__What you are asked to do__
Could you restate word for word every line from the one containing "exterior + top" to the end of the records, and nothing else?

START Data

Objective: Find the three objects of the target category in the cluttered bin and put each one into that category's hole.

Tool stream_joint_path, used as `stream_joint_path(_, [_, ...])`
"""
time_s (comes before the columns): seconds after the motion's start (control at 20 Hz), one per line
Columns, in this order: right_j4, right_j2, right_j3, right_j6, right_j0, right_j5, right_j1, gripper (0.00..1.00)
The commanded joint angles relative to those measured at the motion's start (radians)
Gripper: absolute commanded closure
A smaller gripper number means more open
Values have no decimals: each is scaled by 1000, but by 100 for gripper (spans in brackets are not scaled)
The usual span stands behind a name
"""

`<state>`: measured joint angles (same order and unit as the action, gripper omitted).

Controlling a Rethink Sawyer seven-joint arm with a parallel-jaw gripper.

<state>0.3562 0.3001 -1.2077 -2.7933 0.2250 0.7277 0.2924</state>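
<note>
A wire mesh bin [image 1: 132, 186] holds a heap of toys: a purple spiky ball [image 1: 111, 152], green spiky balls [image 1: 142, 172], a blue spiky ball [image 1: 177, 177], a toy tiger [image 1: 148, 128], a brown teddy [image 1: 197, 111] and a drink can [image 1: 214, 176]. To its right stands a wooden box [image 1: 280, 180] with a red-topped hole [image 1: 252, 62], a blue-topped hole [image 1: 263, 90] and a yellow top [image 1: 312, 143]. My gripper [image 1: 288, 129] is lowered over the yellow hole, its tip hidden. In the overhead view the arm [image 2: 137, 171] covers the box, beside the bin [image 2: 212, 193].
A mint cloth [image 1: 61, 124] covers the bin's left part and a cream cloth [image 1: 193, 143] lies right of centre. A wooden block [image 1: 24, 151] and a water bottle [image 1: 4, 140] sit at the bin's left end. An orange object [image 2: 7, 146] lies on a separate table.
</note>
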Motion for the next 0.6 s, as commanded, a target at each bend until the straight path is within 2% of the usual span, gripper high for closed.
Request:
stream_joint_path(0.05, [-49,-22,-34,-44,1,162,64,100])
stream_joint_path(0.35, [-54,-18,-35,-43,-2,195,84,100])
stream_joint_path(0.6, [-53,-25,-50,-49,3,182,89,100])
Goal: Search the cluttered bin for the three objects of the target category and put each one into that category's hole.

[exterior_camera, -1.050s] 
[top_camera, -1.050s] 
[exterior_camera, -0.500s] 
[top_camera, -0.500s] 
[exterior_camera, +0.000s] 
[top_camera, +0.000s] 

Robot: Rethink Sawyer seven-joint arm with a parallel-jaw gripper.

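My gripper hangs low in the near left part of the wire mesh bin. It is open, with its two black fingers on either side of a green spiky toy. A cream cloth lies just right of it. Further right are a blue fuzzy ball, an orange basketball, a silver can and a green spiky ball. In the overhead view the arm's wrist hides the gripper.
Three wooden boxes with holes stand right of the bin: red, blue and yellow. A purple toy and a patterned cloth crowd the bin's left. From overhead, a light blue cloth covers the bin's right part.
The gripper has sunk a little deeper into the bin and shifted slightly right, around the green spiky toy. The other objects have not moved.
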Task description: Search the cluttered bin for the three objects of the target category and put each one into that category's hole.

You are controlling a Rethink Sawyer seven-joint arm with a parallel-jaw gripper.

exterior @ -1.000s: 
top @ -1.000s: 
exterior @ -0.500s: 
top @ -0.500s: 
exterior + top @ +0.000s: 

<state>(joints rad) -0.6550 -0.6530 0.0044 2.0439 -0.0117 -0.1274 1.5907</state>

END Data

__Solution to the problem__
exterior + top @ +0.000s: 

<state>(joints rad) -0.6550 -0.6530 0.0044 2.0439 -0.0117 -0.1274 1.5907</state>

This answer has been written out in full.